Well I need to just talk about things going through my head and since it's 2:48 am I figured I will just write on here instead of waking up my mom to cry to her.
Let me just start off saying that I've been doing so well at accepting the things that have come into my life. I am grateful for my struggles because yes, they have made me a stronger woman and have shaped and sculpted me. At this very moment though I'm angry. Yes, I'm mad and want to just curl up in a ball and cry.
Let's be real, I know there are people out there going through worse than me. A family friend lost her house in one of the many tornadoes that have been hitting our Country. I have seen families lose their children to drownings here at work. I have seen people lose their loved ones to Cancer. I have seen people lose their jobs. I am very blessed for the things that I have. YES I AM BLESSED!
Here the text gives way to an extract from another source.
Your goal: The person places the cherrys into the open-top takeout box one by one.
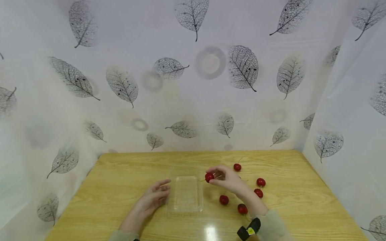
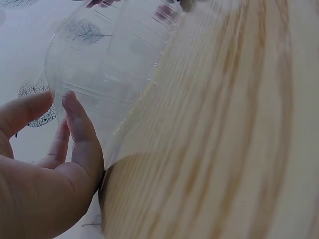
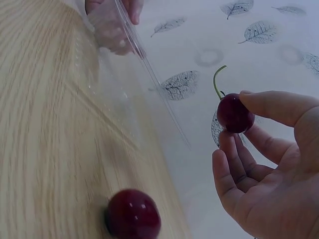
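Right hand (image 1: 230,180) pinches cherry (image 1: 209,177) between thumb and fingertips, just right of clear tray (image 1: 185,194); left hand (image 1: 153,198), fingers straight, steadies tray's left rim. Risks: thin pinch may drop cherry outside; light tray may slide

We see two bare hands, the left hand (image 1: 152,198) and the right hand (image 1: 230,180), with no rings or gloves on either grip. Behind each grip a pale grey-green sleeve (image 1: 272,226) covers the forearm. Just behind the right grip sits a black wrist device (image 1: 249,230) with a small yellow label.
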The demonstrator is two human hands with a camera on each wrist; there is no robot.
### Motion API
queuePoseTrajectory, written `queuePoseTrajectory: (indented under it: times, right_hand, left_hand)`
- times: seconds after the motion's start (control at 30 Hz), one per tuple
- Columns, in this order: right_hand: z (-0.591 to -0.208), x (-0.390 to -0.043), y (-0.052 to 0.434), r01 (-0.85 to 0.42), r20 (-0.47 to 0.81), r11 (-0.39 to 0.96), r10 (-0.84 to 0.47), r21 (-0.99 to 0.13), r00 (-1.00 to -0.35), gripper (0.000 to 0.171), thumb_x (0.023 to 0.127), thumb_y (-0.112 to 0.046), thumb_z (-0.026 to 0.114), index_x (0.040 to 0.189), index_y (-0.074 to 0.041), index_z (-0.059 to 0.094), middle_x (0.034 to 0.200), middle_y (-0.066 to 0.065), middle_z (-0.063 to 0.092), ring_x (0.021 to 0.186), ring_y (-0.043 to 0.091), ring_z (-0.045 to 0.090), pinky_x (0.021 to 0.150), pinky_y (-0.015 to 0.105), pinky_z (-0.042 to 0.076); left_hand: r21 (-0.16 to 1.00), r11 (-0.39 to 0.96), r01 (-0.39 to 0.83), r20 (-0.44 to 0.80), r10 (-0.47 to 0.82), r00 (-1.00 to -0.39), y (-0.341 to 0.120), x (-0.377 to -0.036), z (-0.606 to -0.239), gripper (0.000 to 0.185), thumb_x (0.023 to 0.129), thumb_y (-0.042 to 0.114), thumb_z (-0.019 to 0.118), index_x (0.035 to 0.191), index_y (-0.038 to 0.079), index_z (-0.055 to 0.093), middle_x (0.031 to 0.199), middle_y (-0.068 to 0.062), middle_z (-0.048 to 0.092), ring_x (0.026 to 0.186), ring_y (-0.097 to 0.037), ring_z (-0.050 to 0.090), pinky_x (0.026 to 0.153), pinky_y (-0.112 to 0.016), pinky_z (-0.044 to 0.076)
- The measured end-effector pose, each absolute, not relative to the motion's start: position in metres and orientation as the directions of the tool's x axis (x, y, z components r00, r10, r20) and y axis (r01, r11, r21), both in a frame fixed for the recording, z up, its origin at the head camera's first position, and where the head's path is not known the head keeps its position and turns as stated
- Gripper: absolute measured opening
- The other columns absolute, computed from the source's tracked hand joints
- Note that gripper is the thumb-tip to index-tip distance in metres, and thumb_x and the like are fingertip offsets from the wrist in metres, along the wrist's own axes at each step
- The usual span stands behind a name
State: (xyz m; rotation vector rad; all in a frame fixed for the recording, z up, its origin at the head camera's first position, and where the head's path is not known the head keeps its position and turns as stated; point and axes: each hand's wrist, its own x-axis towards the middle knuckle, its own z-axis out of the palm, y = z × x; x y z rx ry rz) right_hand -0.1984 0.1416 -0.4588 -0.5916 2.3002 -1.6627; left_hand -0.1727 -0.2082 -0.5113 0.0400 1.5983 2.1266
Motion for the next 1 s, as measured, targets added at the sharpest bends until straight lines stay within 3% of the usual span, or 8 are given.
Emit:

Right now however... I do not feel so blessed. Like I said I'm angry. I'm angry at my lovely little body. I'm angry at the Doctors. I'm angry at my pain. I'm just angry. I just want there to be a cure. I just want there to be an answer. I want there to be something I can do. I am sick of just trying things with out really knowing if they are going to work or not. Nothing is more irritating than knowing you're in so much pain, but no one can do anything about it. You can take medicine, but most of the time it doesn't even work. You can go to the ER but they won't do anything because it is a chronic disease. Everyone just wants to give you things to cover up the pain for a few hours, but I know that in a few hours it will be back (if it even went away to begin with.)
I recently read this article here... http://endometriosis.org/resources/articles/family-and-partners/ that said, "It can be very difficult to understand pain or fatigue in another person, but if you know someone with endometriosis the biggest favour you can do to her is to learn about her disease. You need to understand that the woman you care about is dealing with a condition for which there is – for most – no cure. She has to come to terms with living with a chronic disease, sometimes in severe pain, with extreme exhaustion, and for some accepting that she will never have children. She may not have a visible handicap, but she may still be in pain both physically and emotionally."
Maybe I'm writing this because in this moment I feel alone. I feel vulnerable. Or maybe I just have so many bottled up feelings I finally just needed them out. Most likely I just want people to understand the emotional and physical things I'm going through so I don't have to feel alone or crazy or broken.
Here is a list of things I can be grateful for today...
*I did not miss work this week
*I have a house to live in
*I have enough money for food
*I have a car
*I have gaurdian angels that won't let me feel alone for too long
*I have a Mom and Dad and family that loves me more than I know
*I am stubborn enough to work through pain
*I am strong enough to keep moving forward
*I have the Roxy dog that no matter what loves me
*I have a great room mate!
*I have a job that I love
*I have my best friend, Jamie, that has been there for me through everything (and thankfully he is strong because he has had to pick me up off the floor more than once and put me on my bed!)
*I LOVE my nieces and nephews and they think I'm amazing
*I know how to bake
*I know how to help save a life
*I can count backwards from 20 (on good days)
*I can work under stress
*I laugh a lot
*I am beautiful
*I am a daughter of my Heavenly Father
I know I have more to be grateful for, but those are just a few I could think of, silly and serious. I'm just having a hard day, but I do know tomorrow will be better. PS I don't have to work tomorrow so that means I get to just sit around and take care of me! (That includes doing laundry and watching Grey's Anatomy!!!!)
I'll try and be a little bit more positive next time I post. Thankfully this is my blog and I get to post whatever I want =)
XOXO!
Thanks for sharing that website, and inspiring me to learn more about endometriosis. I've read about it, and know quite a few people that suffer with it, but haven't really thought about how it would effect MY life if I had it. I can't even imagine how hard it is to struggle with pain that doesn't have a cure. It sure makes me wish I could take back all the complaining I've been doing about being so miserable these last few weeks.